(WHAT YOU WILL DO)
Return the listing in full. Keep every word as it stands.
###
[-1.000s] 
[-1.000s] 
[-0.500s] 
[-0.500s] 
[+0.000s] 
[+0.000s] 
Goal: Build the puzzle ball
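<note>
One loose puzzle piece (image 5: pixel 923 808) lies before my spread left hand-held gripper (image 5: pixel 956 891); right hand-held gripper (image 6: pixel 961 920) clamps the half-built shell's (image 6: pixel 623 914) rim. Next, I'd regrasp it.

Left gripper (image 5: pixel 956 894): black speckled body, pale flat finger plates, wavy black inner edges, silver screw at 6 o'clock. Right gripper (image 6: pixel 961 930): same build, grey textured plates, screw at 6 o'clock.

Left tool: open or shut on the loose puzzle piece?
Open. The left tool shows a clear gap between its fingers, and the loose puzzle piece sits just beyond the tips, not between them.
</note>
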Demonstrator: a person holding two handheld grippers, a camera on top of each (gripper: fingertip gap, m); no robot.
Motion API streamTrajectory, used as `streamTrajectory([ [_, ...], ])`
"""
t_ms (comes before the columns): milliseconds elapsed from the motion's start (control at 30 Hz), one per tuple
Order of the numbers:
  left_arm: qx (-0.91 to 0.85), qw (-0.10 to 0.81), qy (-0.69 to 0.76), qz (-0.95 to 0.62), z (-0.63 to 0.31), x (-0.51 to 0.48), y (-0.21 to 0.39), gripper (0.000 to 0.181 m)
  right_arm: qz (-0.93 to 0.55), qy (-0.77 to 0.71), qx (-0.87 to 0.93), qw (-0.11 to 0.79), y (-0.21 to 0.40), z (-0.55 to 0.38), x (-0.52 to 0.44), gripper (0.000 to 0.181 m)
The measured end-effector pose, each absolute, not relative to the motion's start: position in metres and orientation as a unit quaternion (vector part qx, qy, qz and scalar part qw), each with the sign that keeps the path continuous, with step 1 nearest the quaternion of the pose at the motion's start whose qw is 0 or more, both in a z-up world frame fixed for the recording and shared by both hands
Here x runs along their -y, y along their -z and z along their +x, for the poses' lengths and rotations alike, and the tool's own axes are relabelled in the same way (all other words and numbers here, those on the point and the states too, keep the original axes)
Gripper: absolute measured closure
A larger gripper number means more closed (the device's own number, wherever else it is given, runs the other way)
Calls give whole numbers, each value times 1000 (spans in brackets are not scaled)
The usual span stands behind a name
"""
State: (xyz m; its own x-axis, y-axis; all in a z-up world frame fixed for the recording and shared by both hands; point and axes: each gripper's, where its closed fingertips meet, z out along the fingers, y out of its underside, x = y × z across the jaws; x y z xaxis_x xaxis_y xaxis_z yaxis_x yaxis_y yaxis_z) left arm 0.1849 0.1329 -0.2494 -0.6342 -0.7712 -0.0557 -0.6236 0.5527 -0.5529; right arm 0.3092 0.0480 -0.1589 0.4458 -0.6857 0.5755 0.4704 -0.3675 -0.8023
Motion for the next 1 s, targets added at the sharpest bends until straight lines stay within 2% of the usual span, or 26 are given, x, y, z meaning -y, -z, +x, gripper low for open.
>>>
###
(EXERCISE OUTPUT)
[-1.000s] 
[-1.000s] 
[-0.500s] 
[-0.500s] 
[+0.000s] 
[+0.000s] 
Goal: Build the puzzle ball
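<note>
One loose puzzle piece (image 5: pixel 923 808) lies before my spread left hand-held gripper (image 5: pixel 956 891); right hand-held gripper (image 6: pixel 961 920) clamps the half-built shell's (image 6: pixel 623 914) rim. Next, I'd regrasp it.

Left gripper (image 5: pixel 956 894): black speckled body, pale flat finger plates, wavy black inner edges, silver screw at 6 o'clock. Right gripper (image 6: pixel 961 930): same build, grey textured plates, screw at 6 o'clock.

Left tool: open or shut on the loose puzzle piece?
Open. The left tool shows a clear gap between its fingers, and the loose puzzle piece sits just beyond the tips, not between them.
</note>
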Demonstrator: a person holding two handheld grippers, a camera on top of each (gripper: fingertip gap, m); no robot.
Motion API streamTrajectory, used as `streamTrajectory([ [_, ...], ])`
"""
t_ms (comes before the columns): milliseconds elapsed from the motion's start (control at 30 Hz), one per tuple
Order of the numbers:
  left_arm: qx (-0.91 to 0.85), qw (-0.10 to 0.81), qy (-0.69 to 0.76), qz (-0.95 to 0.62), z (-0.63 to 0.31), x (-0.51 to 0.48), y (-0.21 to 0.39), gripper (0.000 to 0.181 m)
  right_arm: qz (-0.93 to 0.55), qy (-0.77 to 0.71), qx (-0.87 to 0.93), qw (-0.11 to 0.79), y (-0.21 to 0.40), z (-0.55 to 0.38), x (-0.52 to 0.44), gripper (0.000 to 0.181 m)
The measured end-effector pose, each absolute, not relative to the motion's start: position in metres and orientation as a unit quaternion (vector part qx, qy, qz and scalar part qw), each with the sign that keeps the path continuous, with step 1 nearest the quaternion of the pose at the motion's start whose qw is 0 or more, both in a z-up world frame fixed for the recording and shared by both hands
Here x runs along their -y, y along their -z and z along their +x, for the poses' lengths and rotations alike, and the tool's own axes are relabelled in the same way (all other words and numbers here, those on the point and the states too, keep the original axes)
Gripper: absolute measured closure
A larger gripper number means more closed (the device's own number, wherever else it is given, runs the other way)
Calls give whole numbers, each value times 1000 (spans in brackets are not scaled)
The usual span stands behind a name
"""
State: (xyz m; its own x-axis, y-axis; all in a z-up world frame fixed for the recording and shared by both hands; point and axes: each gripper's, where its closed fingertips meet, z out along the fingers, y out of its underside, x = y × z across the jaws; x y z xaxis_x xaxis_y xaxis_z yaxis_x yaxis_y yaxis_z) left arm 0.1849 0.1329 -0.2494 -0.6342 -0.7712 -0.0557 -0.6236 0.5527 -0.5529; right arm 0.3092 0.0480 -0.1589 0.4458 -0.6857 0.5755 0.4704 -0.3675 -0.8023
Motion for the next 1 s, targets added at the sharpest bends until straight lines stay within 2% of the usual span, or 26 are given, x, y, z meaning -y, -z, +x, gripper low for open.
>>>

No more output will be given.